Abstract

Recent advances in flash media have made it an attractive alternative for data storage in a wide spectrum of computing devices, such as embedded sensors, mobile phones, PDA’s, laptops, and even servers. However, flash media has many unique characteristics that make existing data management/analytics algorithms designed for magnetic disks perform poorly with flash storage. For example, while random (page) reads are as fast as sequential reads, random (page) writes and in-place data updates are orders of magnitude slower than sequential writes. In this paper, we consider an important fundamental problem that would seem to be particularly challenging for flash storage: efficiently maintaining a very large (100 MBs or more) random sample of a data stream (e.g., of sensor readings). First, we show that previous algorithms such as reservoir sampling and geometric file are not readily adapted to flash.
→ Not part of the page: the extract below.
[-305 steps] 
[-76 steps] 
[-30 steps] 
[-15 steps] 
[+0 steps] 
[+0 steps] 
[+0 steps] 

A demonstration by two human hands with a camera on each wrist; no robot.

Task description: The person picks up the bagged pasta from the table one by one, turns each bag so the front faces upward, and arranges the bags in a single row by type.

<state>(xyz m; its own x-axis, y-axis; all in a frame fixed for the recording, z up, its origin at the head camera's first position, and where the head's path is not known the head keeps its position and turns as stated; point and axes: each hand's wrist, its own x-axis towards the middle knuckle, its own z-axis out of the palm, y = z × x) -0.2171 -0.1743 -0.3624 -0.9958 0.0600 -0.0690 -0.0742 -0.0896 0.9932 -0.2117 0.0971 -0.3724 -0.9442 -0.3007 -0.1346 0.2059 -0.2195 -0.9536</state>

Second, we propose B-FILE, an energy-efficient abstraction for flash media to store self-expiring items, and show how a BFILE can be used to efficiently maintain a large sample in flash. Our solution is simple, has a small (RAM) memory footprint, and is designed to cope with flash constraints in order to reduce latency and energy consumption. Third, we provide techniques to maintain biased samples with a B-FILE and to query the large sample stored in a B-FILE for a sub sample of an arbitrary size. Finally,we present an evaluation with flash media that shows our techniques are several orders of magnitude faster and more energy-efficient than (flash-friendly versions of) reservoir sampling and geometric file. A key finding of our study, of potential use to many flash algorithms beyond sampling, is that “semi-random” writes (as defined in the paper) on flash cards are over two orders of magnitude faster and more energy-efficient than random writes.